Prashant Singh, director, Haath Ka Bana, says, “The history of Indian handicrafts is as old as the civilization. It has been evolving over times with the tools at hand – erupting from wood, textile, stone, and metal. Historically, all the homes in villages used to be decorated with some or the other local artform be it in toran or rangoli or wall murals Bhitti-Chitra (Bihar) / Mandana (Rajasthan). Today, with television and social media embracing the Indian roots, the inclination towards paintings, show pieces especially the biodegradable ones have become increasingly common in North Indian houses. Likewise, Moradabad metal craft items like iron sheet wall art pieces or table decor items are popular in the south as well.”

To attain craft innovation, it’s imperative to inculcate a creative collaboration between designers, entrepreneurs, the government, marketers, artisans etc. One of the key potentials also lies in embracing technology to modernize production processes whilst keeping the core of the craft intact. Further, e-commerce platforms and digital marketplaces provide a global exposure, allowing artisans to access a prospective global customer base and establish direct connections with buyers from around the world.

Singh adds, “With a growing inclination of the Indians towards the crafts, culture and roots and in support of the ‘vocal for local’ call, the Ministry of Textiles had also launched an initiative to set up an e-commerce platform for artisans. The Ministry tied up with India Post to leverage 4,00,000 Common Service Centres (CSCs), set up to offer e-services in areas with limited availability of internet and computers, to allow artisans to go online with their products and become competitive.”

Handicrafts & Sustainability in the Home Decor Trends

To summarize – sustainability, earthy, minimalistic tones and easy on the environment have erupted as one of the major 5 home décor trends. Singh shares interior design trends inspired from handicrafts are:

  1. EclecticismSelf explanatory but this stands for marrying traditional work with contemporary elements; vibrant handicrafts, vintage touches, rustic, flea market/mela picks, artworks but making it classy, not chaotic.
  2. Artisan InclinationWith ‘home-grown’ labels & brands enjoying an increased preference, Indian artisanal handicrafts such as traditional handwoven rugs, furniture, etc has found a loyal customer base. Classic terracotta, runners, tablecloths, matkas, sculptures are re-entering the taste palate.
  3. Indian printsIkat, Kalamkari, bandhani, brocades, block prints are already some of the top preferences for wallpapers, upholstery, tapestry, hangings, decorative pieces. In addition to the pop of colour, tradition and an antique feel & warmth they add, one can also go for a natural cork wallpaper for an eco-friendly alternative.
  4. Organics & sustainableOn the ecofriendly alternatives, there has been a resurgence in natural surfaces and with the brilliant options for sustainable materials like corn, fibre, and sustainable forms of wood to choose from, Indian handicrafts have become the centre of home décor trends. A skill and art that took birth entirely from the raw materials presented by the nature, this is truly the time for them to enjoy the spotlight. Rugs, curtains, wallpapers, wall hangings that use jute, organic cotton et al don’t only add the earthier rustic vibe but ensures a minimal carbon footprint.

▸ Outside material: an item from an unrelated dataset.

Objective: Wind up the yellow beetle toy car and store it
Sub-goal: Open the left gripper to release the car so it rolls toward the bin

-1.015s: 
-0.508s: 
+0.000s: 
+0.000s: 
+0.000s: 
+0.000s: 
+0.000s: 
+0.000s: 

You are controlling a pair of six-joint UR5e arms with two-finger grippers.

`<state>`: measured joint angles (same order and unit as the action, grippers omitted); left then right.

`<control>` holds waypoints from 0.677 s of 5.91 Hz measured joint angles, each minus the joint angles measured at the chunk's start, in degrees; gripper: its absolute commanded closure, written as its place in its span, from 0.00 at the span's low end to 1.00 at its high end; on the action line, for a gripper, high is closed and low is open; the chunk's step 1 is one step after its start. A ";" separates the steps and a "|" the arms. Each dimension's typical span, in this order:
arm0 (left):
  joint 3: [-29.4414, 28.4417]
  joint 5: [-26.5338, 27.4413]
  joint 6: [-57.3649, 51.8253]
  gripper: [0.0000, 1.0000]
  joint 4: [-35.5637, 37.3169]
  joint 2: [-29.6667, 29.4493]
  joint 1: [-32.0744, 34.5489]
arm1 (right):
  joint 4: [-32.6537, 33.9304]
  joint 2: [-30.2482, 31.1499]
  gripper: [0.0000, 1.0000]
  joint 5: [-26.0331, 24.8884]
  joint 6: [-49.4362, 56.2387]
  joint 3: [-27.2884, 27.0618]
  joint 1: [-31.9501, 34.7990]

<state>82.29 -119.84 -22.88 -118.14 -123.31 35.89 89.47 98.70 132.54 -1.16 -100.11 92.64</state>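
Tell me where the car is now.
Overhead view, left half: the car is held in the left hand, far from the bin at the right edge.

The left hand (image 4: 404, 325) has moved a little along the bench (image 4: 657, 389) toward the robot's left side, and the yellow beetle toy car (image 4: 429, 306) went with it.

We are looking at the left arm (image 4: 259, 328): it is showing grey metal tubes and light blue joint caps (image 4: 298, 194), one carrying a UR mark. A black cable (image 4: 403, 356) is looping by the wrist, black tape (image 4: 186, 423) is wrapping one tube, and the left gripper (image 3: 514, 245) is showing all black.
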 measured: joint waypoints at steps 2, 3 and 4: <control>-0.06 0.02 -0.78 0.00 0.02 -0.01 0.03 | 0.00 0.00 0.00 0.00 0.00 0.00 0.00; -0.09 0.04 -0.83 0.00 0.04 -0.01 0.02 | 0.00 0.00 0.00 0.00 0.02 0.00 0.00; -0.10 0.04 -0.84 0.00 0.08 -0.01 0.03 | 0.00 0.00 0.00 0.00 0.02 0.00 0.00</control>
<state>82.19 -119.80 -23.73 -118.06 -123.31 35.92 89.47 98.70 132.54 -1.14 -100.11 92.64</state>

What’s more? a sustainable home is better because no two homes can or will look alike

In nutshell, Indian Handicrafts will play an integral role in the future of home décor trends but if employed carefully – understanding the need of the consumers, their preferences, tastes, socio-economic characteristics pertaining to the times and the changing consumption patterns and styles. India has a vast repository of artisanal talent, and when combined with upgraded designing, it’ll only add on to the legacy of having a rich cultural heritage.